[Data for review Boundary: Start]

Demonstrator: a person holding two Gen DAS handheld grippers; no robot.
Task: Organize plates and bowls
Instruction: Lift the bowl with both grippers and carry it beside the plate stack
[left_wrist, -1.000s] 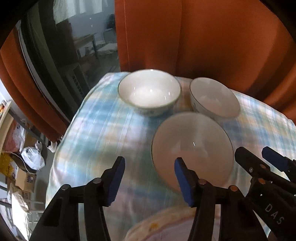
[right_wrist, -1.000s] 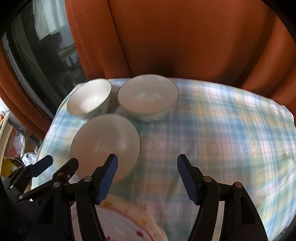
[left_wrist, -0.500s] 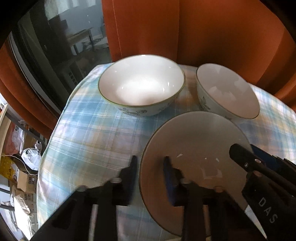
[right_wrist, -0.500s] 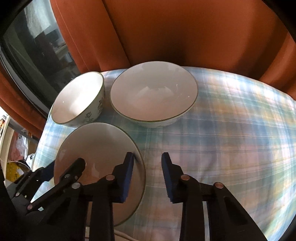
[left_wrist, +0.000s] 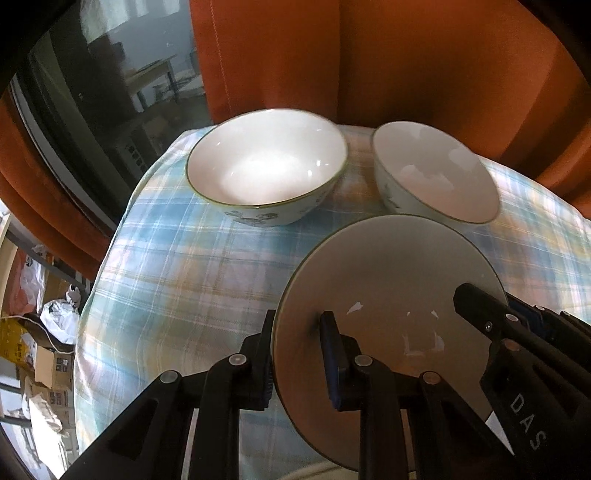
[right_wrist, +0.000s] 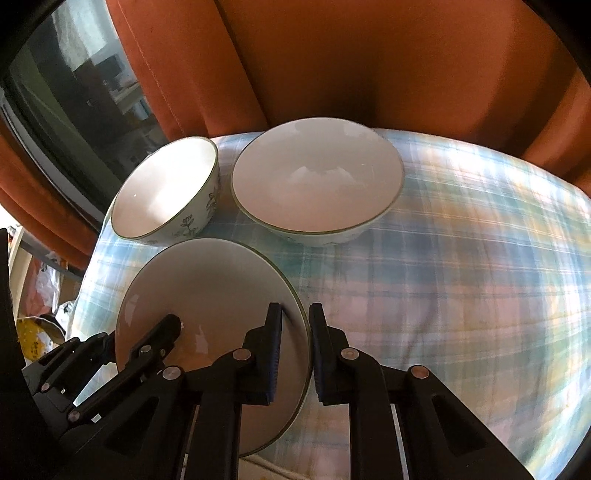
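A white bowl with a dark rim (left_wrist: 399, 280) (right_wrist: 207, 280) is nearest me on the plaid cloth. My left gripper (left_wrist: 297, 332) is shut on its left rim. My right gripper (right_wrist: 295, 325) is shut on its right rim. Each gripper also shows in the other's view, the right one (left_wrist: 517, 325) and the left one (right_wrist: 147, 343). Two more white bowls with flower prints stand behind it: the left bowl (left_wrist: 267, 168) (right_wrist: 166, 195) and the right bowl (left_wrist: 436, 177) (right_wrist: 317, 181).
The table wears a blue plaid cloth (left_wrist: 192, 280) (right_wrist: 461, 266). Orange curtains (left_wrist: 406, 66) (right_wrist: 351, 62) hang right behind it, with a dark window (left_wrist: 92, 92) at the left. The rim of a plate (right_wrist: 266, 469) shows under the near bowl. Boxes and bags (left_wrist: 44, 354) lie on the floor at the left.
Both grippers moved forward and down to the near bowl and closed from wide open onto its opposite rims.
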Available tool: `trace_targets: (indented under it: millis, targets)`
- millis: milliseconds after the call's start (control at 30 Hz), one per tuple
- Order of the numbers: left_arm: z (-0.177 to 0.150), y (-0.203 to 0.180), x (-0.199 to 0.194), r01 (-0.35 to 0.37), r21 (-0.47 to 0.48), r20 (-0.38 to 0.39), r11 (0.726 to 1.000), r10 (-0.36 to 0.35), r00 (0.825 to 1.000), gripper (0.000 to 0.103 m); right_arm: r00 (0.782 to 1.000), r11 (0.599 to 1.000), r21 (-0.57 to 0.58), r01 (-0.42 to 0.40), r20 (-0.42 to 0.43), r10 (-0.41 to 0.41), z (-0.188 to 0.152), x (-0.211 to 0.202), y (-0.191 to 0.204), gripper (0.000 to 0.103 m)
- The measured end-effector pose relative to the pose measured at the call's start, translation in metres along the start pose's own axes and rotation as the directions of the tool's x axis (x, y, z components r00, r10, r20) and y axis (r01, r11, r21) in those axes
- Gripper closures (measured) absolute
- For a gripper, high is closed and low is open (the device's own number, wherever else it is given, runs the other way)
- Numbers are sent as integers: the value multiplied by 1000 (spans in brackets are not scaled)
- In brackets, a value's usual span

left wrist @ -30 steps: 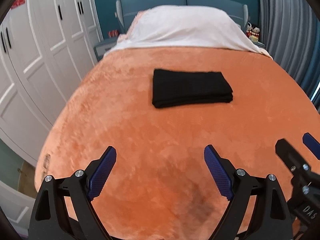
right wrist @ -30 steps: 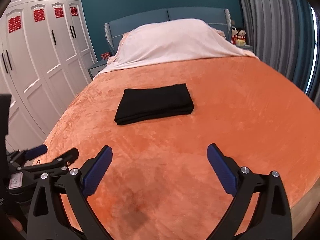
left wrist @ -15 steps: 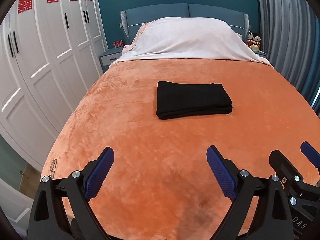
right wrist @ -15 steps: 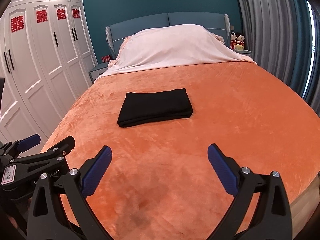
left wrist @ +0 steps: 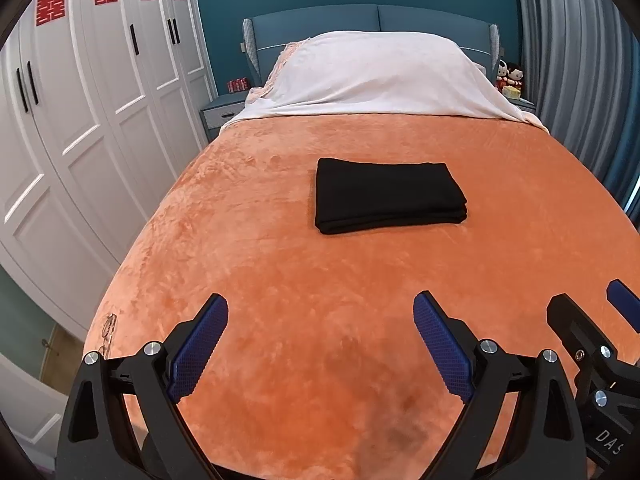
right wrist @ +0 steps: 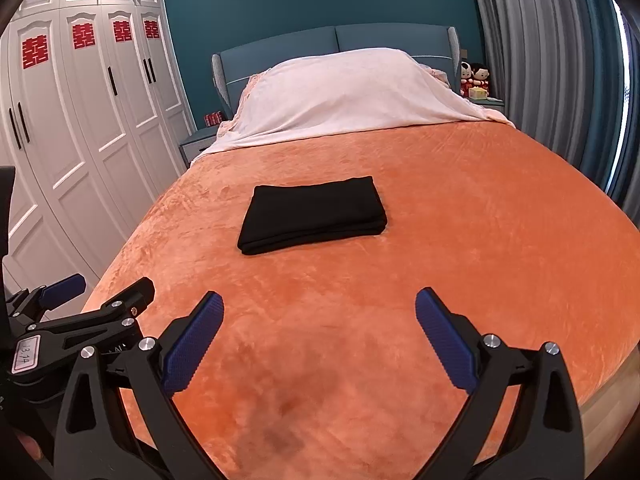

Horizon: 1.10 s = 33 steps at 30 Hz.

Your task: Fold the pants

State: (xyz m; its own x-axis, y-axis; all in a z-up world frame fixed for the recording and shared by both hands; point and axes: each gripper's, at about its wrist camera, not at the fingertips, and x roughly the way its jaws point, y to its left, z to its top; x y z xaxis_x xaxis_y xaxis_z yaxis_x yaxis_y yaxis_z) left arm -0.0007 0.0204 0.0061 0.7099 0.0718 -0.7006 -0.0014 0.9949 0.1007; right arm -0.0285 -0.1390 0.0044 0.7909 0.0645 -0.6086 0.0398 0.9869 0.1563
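Left wrist view has the black pants lying in the middle of the orange blanket, folded into a compact rectangle with stacked layers showing along the near edge. The left gripper hangs low over the foot of the bed, well apart from the pants, its blue pads spread wide with only blanket between them. At the right edge of this view part of the right gripper shows beside it.

From the right wrist view the pants sit squarely ahead, slightly turned, and the right gripper is likewise fully spread and holding nothing, with the left one just to its side. Both tools being empty and clear of the cloth suggests the folding is finished (the bundle looks even, no leg or waistband trailing out). Placed flat on the open middle of the bed, away from the pale cover heaped over the pillows, the bundle has firm support on all sides and should keep its shape. Any further step would probably be only smoothing a corner, and the soft plush underneath could let a nudge shift the layers.
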Motion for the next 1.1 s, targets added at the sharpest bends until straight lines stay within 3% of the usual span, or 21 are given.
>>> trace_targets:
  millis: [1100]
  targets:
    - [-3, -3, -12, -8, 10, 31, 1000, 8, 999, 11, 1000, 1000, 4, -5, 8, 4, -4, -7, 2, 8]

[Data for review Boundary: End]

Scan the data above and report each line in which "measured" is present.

Completed task:
- The measured end-effector pose relative to the pose measured at the call's start, translation in metres along the start pose's own axes and rotation as the directions of the tool's x axis (x, y, z components r00, r10, r20) and y axis (r01, r11, r21) in those axes
- Gripper closures (measured) absolute

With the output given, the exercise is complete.